If I'd known this was a young adult book, I probably wouldn't have picked it up. If I wasn't committed to the Canadian Book Challenge, I probably would have put it down half way. But I persevered, and I don't feel like reading it was a waste of time.
Ms Wiseman says in the Acknowledgements that the events chronicled in the story are the recollections of her parents before, during and after the Holocaust. Kanada is divided along those same timelines, Limbo, Hell, Paradiso. The heroine, Jutka is transported out of Limbo straight to Hell. Does she, at the end, find Paradise?
I think, collectively, we have become a little (tragically) jaded toward the horrors of the Nazi plan. We know what happened in Auschwitz, in the gas chambers and cattle trains. For me, reading about these horrors in a first person voice is a little jarring, a first person child's voice, a little more so, but it's not so different that I couldn't put the book down, not so excruciating that I couldn't put in a book mark and go make dinner.
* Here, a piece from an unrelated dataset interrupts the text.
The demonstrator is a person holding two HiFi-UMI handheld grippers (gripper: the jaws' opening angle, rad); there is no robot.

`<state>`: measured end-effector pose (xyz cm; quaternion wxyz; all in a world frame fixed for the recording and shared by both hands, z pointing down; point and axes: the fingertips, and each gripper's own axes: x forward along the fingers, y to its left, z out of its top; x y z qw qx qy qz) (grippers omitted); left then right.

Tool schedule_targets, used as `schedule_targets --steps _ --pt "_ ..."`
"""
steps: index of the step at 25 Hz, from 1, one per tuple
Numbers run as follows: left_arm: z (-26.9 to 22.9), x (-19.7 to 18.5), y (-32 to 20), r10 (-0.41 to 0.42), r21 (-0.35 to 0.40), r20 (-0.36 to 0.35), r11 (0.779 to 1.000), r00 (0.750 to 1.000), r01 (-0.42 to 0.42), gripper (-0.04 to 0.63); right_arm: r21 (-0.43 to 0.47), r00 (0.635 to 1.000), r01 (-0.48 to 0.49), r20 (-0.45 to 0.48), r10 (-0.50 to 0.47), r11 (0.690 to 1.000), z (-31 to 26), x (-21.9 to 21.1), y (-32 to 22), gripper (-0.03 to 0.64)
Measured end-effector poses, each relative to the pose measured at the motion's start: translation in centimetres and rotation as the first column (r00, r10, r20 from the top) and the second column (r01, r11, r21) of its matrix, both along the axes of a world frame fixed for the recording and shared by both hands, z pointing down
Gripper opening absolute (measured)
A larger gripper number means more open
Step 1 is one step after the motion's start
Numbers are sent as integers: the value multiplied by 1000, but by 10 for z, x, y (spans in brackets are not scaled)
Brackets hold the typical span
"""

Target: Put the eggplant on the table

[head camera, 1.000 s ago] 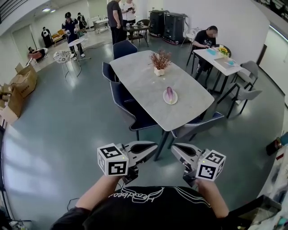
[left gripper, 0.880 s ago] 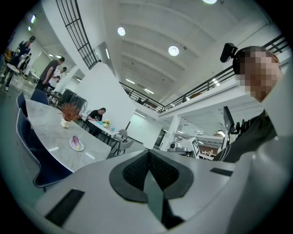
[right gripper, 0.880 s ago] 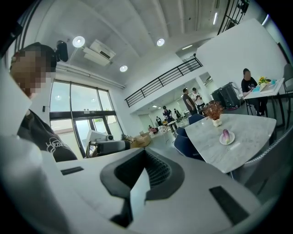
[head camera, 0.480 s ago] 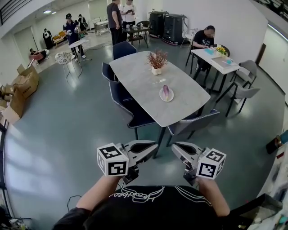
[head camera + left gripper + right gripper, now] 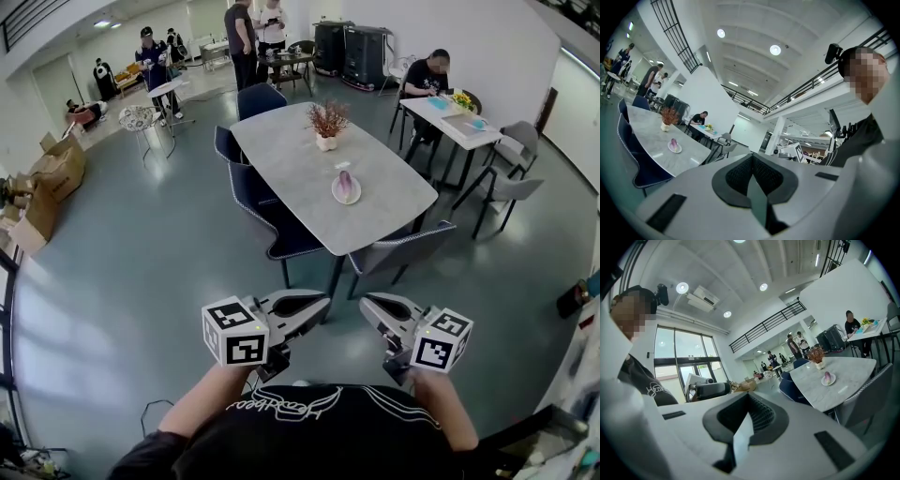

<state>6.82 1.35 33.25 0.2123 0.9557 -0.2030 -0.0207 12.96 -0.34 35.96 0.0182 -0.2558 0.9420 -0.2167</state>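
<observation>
A purple eggplant (image 5: 345, 184) lies on a white plate (image 5: 355, 192) near the front of the grey marble table (image 5: 300, 169), well ahead of me. My left gripper (image 5: 324, 304) and right gripper (image 5: 366, 304) are held side by side close to my body, far short of the table. Both are shut with nothing in them. In the left gripper view the eggplant (image 5: 673, 142) is small at the left, beyond the shut gripper (image 5: 753, 176). The right gripper view has the eggplant (image 5: 828, 376) on the table (image 5: 848, 369) at the right, past the gripper (image 5: 747, 417).
A potted dried plant (image 5: 327, 125) stands mid-table. Dark blue chairs (image 5: 277, 225) line the table's left side and a grey chair (image 5: 401, 251) its near corner. A person sits at a white table (image 5: 455, 122) at the right. Cardboard boxes (image 5: 47, 178) lie at the left; people stand at the back.
The table and eggplant have shifted slightly left and up in the head view. Both grippers keep the same pose, shut and empty.
</observation>
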Motion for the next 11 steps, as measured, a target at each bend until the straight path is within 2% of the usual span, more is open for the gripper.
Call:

I'm going to offer this book to the history department at the high school. Like Anne Frank, Eva Wiseman offers a personal view of the War that might strike a chord and bring history a little more alive.
3 comments:
Nicola also read this one for the Canadian Book Challenge. She seemed a little more taken with it, but I love getting two different perspectives. Out of curiousity, do you think your impressions of the book would have been different had you gone into it knowing it was a young adult novel ahead of time (assuming you still wanted to read it)?
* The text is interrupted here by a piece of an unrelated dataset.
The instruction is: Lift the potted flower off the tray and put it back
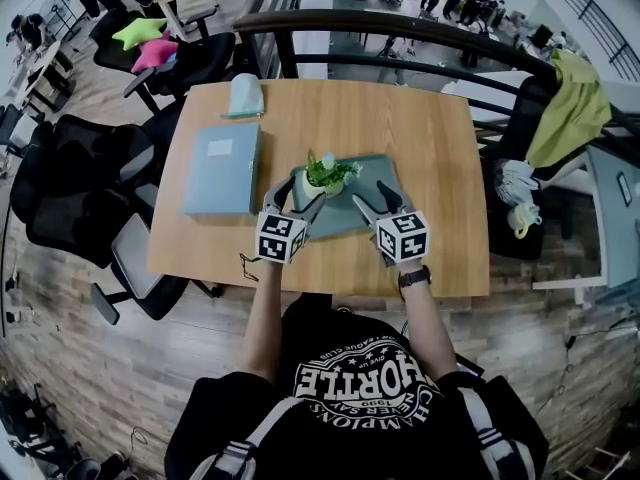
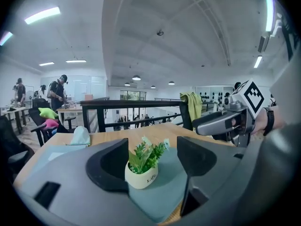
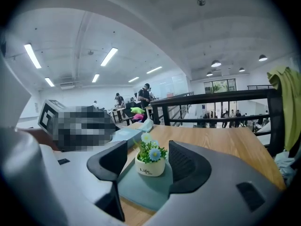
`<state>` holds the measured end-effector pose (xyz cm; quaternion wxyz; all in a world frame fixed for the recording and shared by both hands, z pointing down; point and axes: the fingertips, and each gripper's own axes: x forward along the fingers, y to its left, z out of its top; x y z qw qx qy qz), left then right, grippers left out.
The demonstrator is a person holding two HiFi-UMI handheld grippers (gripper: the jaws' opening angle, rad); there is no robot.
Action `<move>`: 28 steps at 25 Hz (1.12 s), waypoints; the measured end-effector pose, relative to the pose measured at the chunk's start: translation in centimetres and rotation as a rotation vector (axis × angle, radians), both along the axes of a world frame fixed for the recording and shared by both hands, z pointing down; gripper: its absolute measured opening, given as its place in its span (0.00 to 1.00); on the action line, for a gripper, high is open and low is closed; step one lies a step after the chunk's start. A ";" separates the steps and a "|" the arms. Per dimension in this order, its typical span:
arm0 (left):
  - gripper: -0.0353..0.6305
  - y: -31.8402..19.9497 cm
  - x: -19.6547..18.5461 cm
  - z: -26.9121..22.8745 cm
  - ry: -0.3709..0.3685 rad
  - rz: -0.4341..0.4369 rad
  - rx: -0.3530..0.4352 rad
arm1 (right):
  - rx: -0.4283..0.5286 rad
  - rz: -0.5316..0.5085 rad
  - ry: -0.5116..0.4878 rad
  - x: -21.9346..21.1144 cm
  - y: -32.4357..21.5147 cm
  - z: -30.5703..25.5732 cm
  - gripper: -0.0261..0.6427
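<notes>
Nearest the head camera, the person's black T-shirt [image 1: 350, 388] with white print is filling the bottom of the view. Both bare forearms are reaching forward over the near edge of the wooden surface [image 1: 400, 118]. A dark wristwatch [image 1: 414, 277] is sitting on the right wrist.

The left gripper [image 1: 295, 200] and the right gripper [image 1: 372, 196] are hanging side by side at the near side of the teal tray [image 1: 365, 213], marker cubes facing up. Both are pointing away from the person and slightly down.

The potted flower [image 1: 316, 180] is standing upright on the tray, toward its left part in the head view. It is a cream pot with green leaves and small pale blossoms.

Seen along the left gripper, its jaws are standing apart and released. The pot is showing in the gap, nearer the left jaw and beyond the pads, with neither pad pressing on it. Seen along the right gripper, the jaws are likewise gaping and grasping nothing, and the pot is sitting on the tray farther out, framed between them.

Left of the tray, a light-blue folder [image 1: 222, 168] is lying flat on the surface. A pale-blue cloth [image 1: 245, 95] is resting beyond it near the far edge. Black office chairs [image 1: 70, 198] are crowding the left side. A dark railing [image 1: 400, 28] is running behind the surface, and a yellow-green garment [image 1: 575, 108] is hanging over it at the right.
</notes>
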<state>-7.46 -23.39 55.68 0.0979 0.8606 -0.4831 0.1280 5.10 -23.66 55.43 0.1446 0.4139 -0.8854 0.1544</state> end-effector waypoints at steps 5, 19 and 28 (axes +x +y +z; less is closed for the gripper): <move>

I found the childish voice irritating at the start - it was hard not to keep reading in spite of it, but in hindsight I think Wiseman speaks in a way teenagers would find familiar. Knowing that THAT was what I was reading probably would have increased my enjoyment of the beginning of the book.
I just read this for the Canadian Challenge too, and agree the voice was annoying but overall it was a good book, one young adults could learn from.